__Problem statement__:
The lines to reproduce from the material below are those from the one containing "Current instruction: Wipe" through the one containing "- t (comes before", both included; write them out exactly and add nothing.

__Dataset extract__:
◇ ◇ ◇ ◇

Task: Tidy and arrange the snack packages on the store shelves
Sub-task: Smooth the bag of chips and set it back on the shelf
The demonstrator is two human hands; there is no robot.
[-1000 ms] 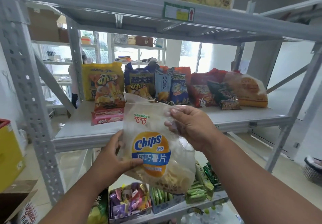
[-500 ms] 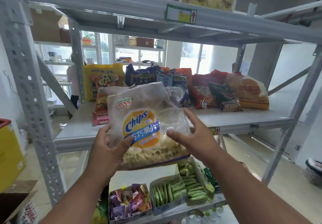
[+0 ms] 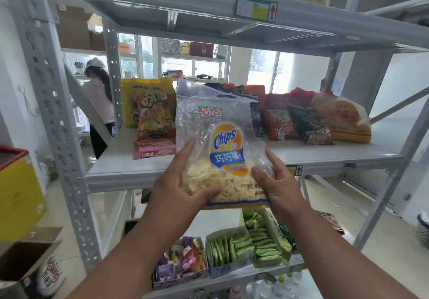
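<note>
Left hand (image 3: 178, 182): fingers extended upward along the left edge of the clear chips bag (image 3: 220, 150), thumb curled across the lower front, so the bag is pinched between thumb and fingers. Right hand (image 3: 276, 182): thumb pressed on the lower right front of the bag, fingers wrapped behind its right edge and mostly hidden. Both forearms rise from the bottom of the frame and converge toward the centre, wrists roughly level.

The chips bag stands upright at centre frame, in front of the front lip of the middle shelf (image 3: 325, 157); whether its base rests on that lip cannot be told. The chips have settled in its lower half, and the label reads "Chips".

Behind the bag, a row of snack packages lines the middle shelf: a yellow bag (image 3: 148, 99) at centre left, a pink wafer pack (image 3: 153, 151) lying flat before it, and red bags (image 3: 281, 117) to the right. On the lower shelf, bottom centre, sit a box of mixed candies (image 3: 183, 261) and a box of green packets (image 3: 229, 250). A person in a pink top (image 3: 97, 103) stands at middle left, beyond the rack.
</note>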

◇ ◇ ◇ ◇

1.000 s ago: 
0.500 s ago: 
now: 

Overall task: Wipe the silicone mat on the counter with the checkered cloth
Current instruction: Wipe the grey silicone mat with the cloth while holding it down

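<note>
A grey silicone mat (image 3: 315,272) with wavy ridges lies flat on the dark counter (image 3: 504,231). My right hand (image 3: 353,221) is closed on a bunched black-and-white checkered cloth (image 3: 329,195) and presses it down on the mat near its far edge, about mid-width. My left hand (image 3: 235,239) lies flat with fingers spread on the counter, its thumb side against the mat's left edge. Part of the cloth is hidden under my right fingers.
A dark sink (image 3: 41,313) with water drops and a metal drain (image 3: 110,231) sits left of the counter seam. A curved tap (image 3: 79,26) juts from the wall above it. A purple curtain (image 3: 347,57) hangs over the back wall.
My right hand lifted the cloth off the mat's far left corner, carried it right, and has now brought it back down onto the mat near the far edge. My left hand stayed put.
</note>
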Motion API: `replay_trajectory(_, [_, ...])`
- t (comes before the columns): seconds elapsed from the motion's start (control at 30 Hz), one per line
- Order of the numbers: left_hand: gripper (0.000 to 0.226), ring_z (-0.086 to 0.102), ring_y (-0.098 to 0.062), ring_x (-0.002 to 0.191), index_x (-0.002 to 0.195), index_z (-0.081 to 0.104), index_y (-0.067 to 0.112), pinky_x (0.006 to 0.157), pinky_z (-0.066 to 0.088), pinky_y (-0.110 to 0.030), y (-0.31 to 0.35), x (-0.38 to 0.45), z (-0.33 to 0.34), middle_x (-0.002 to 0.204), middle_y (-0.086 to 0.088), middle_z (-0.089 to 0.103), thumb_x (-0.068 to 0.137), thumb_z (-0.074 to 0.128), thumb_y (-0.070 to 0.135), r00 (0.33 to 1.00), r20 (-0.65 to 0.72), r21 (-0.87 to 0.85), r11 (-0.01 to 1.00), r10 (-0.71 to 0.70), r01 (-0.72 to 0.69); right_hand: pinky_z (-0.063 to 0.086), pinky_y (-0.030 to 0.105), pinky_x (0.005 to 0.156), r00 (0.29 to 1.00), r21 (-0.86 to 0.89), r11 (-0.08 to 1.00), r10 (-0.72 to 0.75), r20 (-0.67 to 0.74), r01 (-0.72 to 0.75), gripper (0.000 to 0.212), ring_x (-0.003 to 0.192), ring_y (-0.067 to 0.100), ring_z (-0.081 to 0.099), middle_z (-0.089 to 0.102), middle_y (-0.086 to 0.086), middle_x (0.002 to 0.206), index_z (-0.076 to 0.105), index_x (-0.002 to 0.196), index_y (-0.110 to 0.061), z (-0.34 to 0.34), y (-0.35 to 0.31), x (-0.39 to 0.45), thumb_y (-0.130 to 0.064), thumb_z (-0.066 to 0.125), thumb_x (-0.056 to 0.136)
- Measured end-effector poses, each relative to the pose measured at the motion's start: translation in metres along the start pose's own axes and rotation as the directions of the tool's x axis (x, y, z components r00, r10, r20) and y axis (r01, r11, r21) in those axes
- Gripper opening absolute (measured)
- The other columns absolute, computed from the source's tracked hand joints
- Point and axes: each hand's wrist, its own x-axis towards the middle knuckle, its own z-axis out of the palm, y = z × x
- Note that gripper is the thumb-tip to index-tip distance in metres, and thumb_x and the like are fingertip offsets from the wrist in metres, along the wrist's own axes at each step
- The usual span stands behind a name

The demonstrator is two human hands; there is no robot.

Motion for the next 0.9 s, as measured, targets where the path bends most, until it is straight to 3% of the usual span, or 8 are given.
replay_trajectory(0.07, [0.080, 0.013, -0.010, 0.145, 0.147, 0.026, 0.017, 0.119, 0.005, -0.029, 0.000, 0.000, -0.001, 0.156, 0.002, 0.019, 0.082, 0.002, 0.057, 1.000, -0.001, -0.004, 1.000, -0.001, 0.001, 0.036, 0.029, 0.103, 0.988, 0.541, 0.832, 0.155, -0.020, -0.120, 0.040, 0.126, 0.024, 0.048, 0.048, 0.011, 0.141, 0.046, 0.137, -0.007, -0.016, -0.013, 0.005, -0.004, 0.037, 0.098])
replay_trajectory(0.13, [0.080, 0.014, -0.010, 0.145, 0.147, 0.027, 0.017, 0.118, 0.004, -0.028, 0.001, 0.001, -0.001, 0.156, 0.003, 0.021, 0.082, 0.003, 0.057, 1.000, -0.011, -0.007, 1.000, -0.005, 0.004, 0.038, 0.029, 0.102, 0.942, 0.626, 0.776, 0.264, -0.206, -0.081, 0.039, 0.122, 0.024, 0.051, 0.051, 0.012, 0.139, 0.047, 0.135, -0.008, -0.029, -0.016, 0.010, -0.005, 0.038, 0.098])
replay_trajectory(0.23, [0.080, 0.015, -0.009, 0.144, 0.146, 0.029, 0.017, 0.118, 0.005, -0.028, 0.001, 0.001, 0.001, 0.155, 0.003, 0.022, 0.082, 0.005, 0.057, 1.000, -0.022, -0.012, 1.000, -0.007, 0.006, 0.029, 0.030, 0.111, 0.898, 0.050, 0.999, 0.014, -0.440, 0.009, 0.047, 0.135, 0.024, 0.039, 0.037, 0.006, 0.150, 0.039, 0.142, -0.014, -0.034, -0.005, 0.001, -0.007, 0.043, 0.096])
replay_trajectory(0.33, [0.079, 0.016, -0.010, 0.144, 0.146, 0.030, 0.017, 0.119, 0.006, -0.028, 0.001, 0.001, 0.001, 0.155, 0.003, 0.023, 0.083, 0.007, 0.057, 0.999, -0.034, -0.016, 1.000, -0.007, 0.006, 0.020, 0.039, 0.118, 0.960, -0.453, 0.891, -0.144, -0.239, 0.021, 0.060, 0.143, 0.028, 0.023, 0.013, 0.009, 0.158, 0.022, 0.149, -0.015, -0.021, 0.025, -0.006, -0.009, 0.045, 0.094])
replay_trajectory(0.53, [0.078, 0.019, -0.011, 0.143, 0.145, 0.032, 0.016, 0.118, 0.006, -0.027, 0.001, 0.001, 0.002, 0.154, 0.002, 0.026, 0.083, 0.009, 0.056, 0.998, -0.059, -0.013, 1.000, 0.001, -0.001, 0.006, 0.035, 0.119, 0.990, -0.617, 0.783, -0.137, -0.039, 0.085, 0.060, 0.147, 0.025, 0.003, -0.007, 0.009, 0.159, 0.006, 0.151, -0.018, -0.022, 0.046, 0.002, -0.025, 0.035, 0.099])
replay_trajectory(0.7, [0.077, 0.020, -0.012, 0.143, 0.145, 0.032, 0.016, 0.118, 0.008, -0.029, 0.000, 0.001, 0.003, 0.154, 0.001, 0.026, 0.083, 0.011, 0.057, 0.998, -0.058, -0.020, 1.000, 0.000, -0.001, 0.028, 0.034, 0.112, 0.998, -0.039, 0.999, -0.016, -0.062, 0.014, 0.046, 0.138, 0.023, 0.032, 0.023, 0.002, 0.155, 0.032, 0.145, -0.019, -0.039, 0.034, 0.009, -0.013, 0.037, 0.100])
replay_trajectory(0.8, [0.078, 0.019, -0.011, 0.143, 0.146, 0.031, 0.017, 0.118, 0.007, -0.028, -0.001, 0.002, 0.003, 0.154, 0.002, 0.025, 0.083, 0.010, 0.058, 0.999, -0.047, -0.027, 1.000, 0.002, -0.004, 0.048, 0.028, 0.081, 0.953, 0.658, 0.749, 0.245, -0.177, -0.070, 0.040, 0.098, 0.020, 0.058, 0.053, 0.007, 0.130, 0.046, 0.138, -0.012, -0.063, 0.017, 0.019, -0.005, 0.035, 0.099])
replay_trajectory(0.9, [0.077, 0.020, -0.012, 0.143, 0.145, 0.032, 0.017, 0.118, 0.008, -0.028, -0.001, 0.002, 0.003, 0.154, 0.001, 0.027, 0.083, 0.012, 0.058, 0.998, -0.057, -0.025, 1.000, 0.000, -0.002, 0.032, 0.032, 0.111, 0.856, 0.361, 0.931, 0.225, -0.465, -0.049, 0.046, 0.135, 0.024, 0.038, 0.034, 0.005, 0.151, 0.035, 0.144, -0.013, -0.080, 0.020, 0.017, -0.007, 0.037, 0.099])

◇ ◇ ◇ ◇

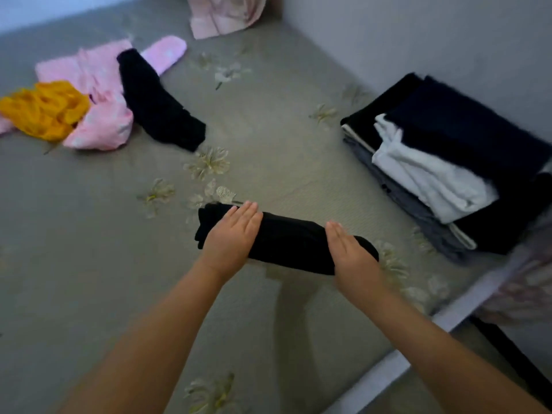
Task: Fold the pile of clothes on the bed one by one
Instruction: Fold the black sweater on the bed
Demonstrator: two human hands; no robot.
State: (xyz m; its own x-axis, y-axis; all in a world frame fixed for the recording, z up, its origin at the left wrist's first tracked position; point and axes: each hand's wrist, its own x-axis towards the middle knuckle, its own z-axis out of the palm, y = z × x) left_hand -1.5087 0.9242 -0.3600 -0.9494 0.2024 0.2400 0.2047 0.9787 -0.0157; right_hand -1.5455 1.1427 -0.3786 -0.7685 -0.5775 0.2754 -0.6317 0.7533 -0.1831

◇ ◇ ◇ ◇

__Result of this task__:
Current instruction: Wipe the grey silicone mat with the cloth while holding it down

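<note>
A grey silicone mat (image 3: 315,272) with wavy ridges lies flat on the dark counter (image 3: 504,231). My right hand (image 3: 353,221) is closed on a bunched black-and-white checkered cloth (image 3: 329,195) and presses it down on the mat near its far edge, about mid-width. My left hand (image 3: 235,239) lies flat with fingers spread on the counter, its thumb side against the mat's left edge. Part of the cloth is hidden under my right fingers.
A dark sink (image 3: 41,313) with water drops and a metal drain (image 3: 110,231) sits left of the counter seam. A curved tap (image 3: 79,26) juts from the wall above it. A purple curtain (image 3: 347,57) hangs over the back wall.
My right hand lifted the cloth off the mat's far left corner, carried it right, and has now brought it back down onto the mat near the far edge. My left hand stayed put.
</note>
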Motion API: `replay_trajectory(_, [_, ...])`
- t (comes before the columns): seconds elapsed from the motion's start (control at 30 Hz), one per line

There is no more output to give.